As industrial decarbonisation progresses, and carbon capture and storage (CCS) infrastructure comes online, the wider role of the regional clusters in delivering net zero will come into sharper focus, including the potential to remove carbon dioxide from the atmosphere.
‘Integrated Assessment of BECCS in context: environmental, policy, regulatory and social factors’, a cross disciplinary research project led by Dr Clair Gough from Tyndall Manchester, who is a senior research fellow at Manchester University’s Mechanical and Aeronautical Engineering Division, will look at potential BECCS facilities within the North West industrial cluster. Effective use of BECCS depends on a better understanding of many factors across its complex supply chains. This project will investigate what configurations minimise the emissions associated with transporting biomass, CO2 and energy along the supply chain; what are the policy gaps and uncertainties associated with deploying, regulating and governing BECCS, and how local communities view the development of BECCS in their region.

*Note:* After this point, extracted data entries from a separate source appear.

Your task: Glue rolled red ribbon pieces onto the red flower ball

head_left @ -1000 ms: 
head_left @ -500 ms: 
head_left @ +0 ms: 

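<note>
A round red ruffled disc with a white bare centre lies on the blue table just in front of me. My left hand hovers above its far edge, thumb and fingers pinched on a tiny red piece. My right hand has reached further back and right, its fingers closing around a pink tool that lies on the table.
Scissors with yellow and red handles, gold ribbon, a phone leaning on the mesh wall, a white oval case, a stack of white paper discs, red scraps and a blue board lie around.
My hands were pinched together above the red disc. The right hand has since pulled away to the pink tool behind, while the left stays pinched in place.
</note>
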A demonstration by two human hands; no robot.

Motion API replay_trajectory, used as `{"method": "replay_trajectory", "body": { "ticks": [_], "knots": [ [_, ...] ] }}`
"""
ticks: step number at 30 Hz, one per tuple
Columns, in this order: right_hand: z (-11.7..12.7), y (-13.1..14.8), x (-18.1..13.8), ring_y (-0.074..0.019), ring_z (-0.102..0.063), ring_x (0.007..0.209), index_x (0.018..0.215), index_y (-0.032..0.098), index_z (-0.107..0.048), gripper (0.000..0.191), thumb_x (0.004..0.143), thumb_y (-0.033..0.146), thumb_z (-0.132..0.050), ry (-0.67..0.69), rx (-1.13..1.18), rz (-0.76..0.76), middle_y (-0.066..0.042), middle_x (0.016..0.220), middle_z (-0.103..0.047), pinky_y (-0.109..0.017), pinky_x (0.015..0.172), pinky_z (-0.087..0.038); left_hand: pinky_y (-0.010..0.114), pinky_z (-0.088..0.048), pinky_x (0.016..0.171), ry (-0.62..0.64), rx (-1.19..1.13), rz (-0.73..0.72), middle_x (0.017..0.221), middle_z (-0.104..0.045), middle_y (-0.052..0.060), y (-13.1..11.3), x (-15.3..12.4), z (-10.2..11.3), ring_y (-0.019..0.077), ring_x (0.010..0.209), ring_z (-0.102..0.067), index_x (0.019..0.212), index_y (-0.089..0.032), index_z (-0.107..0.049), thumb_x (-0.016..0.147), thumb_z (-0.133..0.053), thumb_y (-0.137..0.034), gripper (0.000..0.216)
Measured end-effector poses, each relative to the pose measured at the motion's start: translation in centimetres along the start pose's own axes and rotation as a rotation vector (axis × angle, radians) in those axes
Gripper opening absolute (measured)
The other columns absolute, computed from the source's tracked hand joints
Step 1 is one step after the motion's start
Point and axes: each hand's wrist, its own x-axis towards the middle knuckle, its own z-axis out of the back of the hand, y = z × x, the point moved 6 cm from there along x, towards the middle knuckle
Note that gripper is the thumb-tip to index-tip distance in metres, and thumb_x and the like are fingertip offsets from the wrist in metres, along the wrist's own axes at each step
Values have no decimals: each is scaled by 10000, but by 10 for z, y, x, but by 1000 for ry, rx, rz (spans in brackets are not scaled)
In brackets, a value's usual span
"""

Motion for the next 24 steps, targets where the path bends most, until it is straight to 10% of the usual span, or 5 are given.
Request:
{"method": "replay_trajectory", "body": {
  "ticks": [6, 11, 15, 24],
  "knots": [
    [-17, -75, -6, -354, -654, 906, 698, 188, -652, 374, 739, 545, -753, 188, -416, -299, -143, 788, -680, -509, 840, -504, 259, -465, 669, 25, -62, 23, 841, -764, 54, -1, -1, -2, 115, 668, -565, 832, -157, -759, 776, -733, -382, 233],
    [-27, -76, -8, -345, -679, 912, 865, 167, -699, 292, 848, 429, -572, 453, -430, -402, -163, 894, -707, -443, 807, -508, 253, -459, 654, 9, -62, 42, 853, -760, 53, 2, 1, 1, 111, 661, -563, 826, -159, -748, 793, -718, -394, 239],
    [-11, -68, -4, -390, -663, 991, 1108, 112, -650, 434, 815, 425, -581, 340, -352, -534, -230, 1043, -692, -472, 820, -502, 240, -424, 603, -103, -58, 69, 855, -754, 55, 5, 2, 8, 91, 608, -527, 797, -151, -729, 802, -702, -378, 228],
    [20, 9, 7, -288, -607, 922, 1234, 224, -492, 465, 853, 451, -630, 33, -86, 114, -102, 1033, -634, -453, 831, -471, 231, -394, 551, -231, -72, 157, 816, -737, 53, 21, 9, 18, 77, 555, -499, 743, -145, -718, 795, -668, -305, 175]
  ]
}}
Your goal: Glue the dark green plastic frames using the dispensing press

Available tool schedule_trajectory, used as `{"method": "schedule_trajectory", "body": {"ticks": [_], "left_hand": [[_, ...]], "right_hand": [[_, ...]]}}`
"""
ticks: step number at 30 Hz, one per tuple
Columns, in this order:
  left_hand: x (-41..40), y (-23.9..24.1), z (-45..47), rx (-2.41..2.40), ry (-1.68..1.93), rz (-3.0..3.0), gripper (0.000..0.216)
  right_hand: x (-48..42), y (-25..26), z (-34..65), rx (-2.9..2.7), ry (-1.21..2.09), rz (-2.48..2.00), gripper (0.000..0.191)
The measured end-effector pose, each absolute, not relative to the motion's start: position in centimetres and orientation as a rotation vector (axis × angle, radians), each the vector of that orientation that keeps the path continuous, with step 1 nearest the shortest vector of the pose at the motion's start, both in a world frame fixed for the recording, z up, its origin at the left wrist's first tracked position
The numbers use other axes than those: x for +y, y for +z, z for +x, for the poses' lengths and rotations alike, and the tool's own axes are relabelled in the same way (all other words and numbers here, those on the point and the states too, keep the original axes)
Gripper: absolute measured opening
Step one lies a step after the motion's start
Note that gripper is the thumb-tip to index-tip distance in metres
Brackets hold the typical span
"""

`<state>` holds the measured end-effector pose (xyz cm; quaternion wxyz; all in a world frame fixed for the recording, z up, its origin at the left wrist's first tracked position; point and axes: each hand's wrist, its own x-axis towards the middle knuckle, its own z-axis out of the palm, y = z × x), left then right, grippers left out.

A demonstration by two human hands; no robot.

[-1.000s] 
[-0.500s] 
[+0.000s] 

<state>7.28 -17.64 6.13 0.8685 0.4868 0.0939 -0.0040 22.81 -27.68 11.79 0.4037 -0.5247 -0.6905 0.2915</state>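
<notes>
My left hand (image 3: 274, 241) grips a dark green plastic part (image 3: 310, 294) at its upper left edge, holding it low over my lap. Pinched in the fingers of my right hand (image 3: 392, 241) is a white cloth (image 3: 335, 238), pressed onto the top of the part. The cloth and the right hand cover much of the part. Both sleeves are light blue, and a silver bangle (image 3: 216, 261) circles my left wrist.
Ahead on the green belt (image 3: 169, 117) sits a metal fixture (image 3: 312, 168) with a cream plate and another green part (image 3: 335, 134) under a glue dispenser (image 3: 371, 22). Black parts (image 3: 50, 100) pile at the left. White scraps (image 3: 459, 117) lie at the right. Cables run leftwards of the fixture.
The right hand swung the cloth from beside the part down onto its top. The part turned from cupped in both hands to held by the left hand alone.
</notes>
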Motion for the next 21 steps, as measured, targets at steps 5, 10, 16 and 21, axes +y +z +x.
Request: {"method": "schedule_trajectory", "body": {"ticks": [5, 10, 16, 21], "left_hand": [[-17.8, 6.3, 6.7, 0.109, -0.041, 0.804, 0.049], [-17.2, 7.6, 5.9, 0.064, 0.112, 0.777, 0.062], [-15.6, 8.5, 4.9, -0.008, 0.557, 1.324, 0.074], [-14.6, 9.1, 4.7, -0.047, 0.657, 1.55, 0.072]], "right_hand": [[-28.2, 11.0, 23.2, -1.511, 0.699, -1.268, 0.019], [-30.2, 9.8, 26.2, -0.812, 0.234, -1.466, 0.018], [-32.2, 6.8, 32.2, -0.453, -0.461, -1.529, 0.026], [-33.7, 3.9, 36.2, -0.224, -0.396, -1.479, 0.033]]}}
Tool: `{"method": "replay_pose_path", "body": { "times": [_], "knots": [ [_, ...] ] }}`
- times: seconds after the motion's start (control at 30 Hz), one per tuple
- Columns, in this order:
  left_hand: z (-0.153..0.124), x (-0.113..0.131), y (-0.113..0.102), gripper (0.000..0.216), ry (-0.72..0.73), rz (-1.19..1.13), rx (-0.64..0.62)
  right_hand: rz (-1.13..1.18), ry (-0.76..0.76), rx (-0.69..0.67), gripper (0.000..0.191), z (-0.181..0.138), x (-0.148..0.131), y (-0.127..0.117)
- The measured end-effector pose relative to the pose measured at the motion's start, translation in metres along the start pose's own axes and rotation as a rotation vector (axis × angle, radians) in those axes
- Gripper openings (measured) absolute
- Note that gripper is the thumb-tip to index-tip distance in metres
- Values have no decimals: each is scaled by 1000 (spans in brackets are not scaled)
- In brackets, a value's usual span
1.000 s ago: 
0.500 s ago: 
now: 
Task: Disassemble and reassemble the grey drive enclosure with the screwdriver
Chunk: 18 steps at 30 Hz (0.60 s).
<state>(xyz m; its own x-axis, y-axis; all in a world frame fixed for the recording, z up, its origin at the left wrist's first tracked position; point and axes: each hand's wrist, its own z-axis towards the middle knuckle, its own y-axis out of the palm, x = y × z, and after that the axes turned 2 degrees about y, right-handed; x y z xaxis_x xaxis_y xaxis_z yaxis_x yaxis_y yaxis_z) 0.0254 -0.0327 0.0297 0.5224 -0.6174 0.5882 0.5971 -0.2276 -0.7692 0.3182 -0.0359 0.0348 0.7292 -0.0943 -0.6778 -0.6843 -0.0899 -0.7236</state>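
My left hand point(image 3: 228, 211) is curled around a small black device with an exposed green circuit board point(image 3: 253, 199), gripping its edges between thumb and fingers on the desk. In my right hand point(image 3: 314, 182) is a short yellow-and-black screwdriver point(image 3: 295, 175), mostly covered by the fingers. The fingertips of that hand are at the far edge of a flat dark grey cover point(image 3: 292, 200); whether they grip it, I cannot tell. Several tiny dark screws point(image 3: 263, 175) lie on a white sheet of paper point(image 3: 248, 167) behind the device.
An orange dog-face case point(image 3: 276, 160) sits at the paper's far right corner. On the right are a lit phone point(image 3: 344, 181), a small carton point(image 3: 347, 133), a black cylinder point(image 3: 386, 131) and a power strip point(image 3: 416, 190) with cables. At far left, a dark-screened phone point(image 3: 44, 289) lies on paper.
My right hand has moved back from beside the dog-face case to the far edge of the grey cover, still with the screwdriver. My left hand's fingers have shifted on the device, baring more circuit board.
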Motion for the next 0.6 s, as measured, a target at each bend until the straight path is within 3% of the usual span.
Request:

The research will be conducted through a combination of linked desk-based and empirical methods which will bring together spatial modelling, carbon accounting, policy mapping, interviews with stakeholders and a community workshop.
Gough, senior research fellow at Tyndall, explained: “This project is all about mapping the non-technical challenges to BECCS deployment. By taking a systems-based approach and looking at environmental, policy, regulatory and social factors, this project will identify obstacles, and help pinpoint the solutions for BECCS to play its part in reaching Net Zero in the UK.”
The project is one of 20 that will be supported as part of IDRIC’s Wave 2, £6m funding to accelerate decarbonisation of industry. Designed to aid industrial decarbonisation in Scotland, Northwest England, Teesside, Solent, Black Country, Humber, and South Wales, this second wave will fund 20 projects across 14 institutions covering a wide range of technological, environmental, economic, skills and social aspects of decarbonisation.
Manchester’s Dr Lin Ma, a research fellow based in the Department of Chemical Engineering, has also been awarded funding by IDRIC’s second wave. Working in collaboration with BGS, Heriot-Watt University and Centrica, she will explore hydrogen storage near industrial clusters using porous rock storage with research in the Humber, Northwest, South Wales and Teesside.